[Aim of the exercise]: Search the entries for lines that contain the word "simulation", and report each one found.

[Data entries]

☆ ☆ ☆ ☆ ☆

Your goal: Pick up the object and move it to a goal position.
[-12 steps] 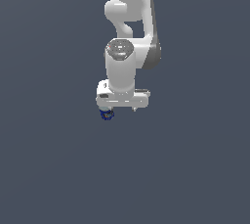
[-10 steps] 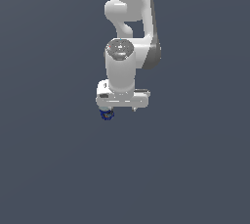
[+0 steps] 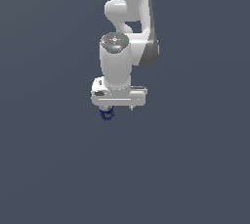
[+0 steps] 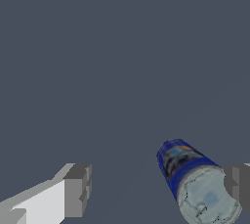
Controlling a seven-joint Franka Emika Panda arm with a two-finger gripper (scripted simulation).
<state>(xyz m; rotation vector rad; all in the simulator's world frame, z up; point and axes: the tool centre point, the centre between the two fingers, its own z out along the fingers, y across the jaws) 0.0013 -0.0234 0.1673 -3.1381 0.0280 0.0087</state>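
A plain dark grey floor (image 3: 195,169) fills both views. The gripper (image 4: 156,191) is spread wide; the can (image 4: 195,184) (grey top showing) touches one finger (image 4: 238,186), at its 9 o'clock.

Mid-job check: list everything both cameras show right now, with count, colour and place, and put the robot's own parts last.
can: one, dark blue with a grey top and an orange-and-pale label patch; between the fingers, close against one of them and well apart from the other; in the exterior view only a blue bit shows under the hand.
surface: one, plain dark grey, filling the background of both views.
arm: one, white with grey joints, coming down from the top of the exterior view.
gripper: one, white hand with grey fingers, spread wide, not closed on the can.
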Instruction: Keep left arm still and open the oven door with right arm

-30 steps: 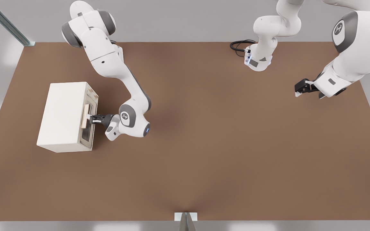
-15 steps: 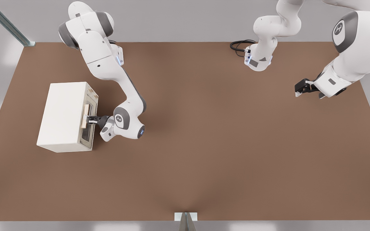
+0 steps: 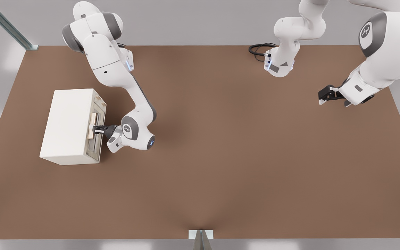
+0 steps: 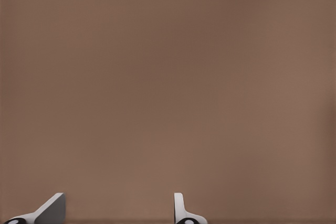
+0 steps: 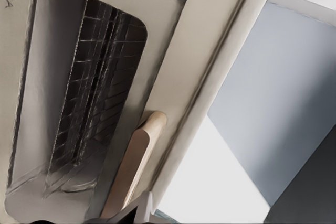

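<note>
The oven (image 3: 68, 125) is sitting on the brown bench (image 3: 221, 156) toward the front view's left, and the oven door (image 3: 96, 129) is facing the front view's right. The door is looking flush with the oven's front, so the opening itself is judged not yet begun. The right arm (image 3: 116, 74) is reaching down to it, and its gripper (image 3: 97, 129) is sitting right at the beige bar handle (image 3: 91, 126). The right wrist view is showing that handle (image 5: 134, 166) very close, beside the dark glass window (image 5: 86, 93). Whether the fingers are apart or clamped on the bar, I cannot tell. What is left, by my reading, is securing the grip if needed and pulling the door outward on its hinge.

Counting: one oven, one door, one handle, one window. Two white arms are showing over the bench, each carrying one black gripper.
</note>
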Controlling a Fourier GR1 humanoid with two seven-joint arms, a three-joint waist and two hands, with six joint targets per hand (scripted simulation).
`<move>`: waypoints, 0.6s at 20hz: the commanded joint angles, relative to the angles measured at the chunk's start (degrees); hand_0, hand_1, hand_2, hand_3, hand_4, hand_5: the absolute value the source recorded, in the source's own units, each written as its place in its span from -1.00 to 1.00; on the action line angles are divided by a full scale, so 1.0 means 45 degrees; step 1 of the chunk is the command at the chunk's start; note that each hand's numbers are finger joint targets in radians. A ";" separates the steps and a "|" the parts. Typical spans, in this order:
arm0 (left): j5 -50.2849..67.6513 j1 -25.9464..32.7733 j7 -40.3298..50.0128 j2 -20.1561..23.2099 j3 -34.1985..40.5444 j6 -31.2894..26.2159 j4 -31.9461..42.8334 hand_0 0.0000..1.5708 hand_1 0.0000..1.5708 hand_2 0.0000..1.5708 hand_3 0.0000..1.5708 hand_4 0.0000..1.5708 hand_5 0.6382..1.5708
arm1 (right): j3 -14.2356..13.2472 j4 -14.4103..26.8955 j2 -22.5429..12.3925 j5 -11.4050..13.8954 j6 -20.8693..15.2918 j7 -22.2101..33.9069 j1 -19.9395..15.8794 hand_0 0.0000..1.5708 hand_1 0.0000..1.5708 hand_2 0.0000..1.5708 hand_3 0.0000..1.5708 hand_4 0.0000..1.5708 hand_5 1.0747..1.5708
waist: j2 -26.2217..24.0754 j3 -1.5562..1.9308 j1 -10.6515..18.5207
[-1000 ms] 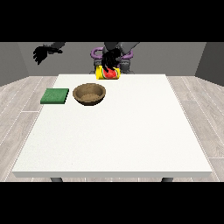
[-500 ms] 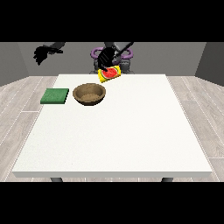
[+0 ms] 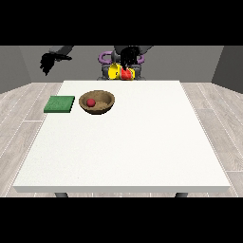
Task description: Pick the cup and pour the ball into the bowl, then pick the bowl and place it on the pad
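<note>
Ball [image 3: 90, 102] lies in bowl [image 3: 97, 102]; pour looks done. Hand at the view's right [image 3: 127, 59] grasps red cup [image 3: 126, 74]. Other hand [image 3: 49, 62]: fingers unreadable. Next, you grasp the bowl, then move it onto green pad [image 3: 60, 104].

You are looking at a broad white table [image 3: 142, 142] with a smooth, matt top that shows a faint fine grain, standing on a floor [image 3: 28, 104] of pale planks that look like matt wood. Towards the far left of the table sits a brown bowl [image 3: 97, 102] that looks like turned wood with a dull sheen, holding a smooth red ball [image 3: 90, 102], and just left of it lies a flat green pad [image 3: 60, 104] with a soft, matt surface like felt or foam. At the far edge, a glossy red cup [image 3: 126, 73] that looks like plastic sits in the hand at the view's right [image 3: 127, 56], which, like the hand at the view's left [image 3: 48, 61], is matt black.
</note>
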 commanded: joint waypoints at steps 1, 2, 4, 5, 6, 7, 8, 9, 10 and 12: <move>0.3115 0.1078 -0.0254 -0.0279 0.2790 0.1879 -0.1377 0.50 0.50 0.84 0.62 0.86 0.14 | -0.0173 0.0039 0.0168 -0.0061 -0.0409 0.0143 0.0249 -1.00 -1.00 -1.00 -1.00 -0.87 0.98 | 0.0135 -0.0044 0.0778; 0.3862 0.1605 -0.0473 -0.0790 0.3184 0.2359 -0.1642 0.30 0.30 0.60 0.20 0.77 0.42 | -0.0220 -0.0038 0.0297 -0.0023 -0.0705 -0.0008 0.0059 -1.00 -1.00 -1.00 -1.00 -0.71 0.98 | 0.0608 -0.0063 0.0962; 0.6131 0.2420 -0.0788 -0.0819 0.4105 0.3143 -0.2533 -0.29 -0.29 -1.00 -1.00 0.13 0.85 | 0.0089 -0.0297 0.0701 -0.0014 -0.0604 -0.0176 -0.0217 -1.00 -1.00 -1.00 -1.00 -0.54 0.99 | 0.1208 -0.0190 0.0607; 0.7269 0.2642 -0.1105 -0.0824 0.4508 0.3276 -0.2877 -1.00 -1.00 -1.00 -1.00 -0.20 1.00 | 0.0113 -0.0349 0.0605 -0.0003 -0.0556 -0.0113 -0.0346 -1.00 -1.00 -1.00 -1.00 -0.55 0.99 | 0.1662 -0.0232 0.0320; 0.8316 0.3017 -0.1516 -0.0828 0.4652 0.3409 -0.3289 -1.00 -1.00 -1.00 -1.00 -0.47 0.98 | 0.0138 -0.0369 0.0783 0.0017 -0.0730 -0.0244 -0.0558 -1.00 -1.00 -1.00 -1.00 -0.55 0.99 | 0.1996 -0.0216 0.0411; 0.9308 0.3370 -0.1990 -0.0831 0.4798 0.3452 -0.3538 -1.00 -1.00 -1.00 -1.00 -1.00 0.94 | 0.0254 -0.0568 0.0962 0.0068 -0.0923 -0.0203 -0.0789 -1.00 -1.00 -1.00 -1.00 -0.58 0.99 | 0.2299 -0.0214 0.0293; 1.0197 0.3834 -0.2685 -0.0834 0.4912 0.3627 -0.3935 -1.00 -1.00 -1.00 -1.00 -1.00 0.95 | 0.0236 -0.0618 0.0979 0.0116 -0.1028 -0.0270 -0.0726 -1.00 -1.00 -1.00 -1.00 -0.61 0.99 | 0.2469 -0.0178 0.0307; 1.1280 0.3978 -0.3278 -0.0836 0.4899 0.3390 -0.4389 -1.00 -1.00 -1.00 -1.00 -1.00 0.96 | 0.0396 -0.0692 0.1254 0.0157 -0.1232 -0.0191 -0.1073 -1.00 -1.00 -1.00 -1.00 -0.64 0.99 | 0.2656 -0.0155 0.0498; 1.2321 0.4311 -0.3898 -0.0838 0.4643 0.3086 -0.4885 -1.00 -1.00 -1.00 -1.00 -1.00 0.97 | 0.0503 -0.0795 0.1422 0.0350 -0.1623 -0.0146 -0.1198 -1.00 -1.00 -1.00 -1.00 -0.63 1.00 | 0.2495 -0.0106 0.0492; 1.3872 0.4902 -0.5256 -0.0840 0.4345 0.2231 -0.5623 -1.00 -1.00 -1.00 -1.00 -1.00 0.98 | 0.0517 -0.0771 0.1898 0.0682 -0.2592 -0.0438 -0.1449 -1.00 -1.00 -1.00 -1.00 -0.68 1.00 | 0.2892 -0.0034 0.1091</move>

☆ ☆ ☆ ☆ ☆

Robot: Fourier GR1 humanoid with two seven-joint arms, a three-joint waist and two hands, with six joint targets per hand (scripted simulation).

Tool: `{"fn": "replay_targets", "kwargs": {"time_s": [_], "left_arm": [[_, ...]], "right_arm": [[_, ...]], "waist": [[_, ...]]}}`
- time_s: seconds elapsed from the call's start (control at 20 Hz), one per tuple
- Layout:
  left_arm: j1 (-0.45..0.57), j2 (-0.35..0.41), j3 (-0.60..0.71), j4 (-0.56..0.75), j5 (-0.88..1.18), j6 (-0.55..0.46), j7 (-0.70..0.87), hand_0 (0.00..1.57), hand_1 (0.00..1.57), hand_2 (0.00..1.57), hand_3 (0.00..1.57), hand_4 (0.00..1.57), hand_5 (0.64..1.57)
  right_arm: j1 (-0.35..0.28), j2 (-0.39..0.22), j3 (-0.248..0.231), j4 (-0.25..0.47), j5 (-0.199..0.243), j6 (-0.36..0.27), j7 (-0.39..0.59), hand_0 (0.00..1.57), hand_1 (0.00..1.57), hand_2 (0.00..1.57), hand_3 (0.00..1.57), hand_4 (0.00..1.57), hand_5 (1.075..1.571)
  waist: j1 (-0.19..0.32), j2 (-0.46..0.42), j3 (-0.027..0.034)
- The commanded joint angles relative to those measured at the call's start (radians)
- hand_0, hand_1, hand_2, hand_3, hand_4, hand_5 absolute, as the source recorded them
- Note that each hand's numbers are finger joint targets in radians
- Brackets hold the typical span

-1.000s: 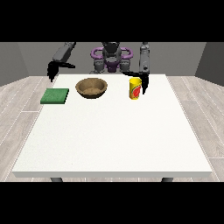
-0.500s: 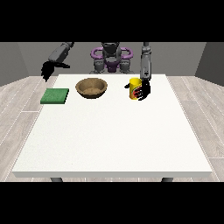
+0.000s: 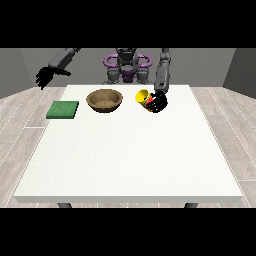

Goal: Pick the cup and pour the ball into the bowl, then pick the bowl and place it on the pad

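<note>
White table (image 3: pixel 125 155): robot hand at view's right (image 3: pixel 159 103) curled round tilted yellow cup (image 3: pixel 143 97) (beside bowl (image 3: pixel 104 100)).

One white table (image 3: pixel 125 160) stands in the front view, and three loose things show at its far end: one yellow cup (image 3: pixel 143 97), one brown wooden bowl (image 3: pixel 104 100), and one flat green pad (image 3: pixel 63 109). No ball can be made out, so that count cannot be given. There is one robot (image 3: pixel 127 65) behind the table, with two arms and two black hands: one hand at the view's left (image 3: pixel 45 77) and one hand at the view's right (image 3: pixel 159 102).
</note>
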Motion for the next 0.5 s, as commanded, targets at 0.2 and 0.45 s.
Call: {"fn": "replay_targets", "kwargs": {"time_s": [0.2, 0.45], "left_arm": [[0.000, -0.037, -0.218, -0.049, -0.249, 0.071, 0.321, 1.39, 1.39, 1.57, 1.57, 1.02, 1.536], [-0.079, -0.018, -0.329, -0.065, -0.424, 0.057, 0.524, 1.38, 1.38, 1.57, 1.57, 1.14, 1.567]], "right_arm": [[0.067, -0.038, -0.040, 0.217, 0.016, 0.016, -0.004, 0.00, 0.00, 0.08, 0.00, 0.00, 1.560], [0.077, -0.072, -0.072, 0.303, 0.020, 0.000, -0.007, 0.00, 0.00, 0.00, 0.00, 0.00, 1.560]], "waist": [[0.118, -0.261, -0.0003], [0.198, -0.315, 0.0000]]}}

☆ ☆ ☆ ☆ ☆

[Answer for the task]:
Controlling a seven-joint Franka Emika Panda arm with a two-finger gripper (scripted simulation).
Controlling a Fourier GR1 humanoid with two seven-joint arms, a three-joint waist and two hands, with six joint targets per hand (scripted simulation).
Robot: Fourier GR1 humanoid with two seven-joint arms, a three-joint waist and two hands, with six joint targets per hand (scripted simulation).

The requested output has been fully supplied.